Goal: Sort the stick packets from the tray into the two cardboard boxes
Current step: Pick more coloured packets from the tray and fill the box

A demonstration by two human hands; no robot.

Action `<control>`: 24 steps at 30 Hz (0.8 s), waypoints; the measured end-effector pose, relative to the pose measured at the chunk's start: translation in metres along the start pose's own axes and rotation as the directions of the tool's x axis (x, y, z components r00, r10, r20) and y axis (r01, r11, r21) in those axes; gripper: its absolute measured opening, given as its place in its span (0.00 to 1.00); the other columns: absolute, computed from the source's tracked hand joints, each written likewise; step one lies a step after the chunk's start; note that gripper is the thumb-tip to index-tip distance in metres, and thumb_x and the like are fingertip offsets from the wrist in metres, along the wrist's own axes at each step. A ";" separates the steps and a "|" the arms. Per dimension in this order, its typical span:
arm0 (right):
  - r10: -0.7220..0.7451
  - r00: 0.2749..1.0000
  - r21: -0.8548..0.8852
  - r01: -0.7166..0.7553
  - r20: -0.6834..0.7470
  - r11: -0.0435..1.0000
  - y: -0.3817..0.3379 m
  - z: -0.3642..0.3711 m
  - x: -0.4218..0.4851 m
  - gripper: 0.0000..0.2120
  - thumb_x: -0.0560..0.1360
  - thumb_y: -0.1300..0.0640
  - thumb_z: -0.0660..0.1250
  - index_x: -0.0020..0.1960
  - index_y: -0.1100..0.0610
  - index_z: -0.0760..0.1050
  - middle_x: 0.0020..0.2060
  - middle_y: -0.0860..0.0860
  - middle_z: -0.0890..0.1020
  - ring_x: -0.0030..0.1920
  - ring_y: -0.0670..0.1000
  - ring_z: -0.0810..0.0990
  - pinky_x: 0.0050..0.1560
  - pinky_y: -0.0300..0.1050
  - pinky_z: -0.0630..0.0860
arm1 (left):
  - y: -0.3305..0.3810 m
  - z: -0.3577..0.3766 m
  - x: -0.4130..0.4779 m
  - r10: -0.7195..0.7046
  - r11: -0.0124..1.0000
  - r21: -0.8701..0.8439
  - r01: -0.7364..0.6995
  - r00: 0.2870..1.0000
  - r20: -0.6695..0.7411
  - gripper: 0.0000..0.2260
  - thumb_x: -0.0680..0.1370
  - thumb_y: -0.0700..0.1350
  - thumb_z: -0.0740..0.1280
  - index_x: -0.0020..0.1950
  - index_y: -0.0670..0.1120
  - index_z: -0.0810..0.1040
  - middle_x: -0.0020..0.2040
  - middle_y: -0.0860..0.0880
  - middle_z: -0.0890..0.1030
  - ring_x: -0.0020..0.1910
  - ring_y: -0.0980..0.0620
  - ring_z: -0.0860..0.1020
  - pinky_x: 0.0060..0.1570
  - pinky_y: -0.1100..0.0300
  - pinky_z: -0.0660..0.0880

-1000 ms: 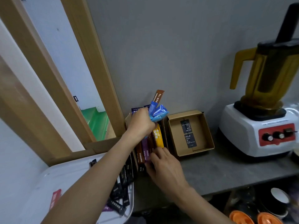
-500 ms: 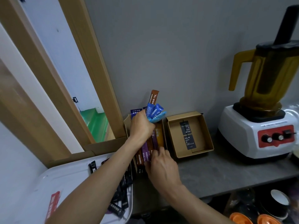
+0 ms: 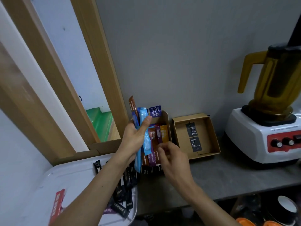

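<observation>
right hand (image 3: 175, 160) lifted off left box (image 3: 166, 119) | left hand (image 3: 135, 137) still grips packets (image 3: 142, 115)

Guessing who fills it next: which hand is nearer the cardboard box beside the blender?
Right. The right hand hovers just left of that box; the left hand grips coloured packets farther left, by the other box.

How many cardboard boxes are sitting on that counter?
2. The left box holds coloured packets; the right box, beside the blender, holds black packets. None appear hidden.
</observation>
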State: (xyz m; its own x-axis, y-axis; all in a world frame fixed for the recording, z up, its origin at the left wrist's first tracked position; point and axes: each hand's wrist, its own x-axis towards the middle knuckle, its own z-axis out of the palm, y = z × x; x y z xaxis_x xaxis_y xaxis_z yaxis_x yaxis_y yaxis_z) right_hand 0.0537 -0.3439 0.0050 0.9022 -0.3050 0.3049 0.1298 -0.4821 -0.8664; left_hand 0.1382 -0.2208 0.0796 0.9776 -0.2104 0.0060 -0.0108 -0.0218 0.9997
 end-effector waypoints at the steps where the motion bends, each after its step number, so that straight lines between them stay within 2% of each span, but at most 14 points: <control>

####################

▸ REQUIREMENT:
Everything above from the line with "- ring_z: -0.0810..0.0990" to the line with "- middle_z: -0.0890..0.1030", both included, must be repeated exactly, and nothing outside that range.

▸ PROBLEM SOLUTION:
  - ring_z: -0.0810..0.0990
  - pinky_x: 0.0050..0.1560
  - pinky_y: -0.0300..0.1050
  - pinky_z: -0.0630..0.0860
arm1 (left):
  - y: -0.3305..0.3810 m
  - z: -0.3577..0.3766 m
  - x: -0.4130..0.4779 m
  - r10: -0.7195..0.7046
  - r11: -0.0124..1.0000
  - r21: -0.8701..0.8439
  - r01: -0.7364..0.6995
  - r00: 0.2870..1.0000
  - r20: -0.6695..0.7411
  - gripper: 0.0000..0.2260
  - thumb_x: -0.0680..0.1370
  - thumb_y: -0.0700..0.1350
  - thumb_z: -0.0740..0.1280
  - index_x: -0.0020..0.1950
  - index_y: -0.0670..0.1120
  - index_z: -0.0810..0.1040
  - middle_x: -0.0020..0.2040
  - middle_y: -0.0860..0.0880
  - middle_z: -0.0890..0.1030

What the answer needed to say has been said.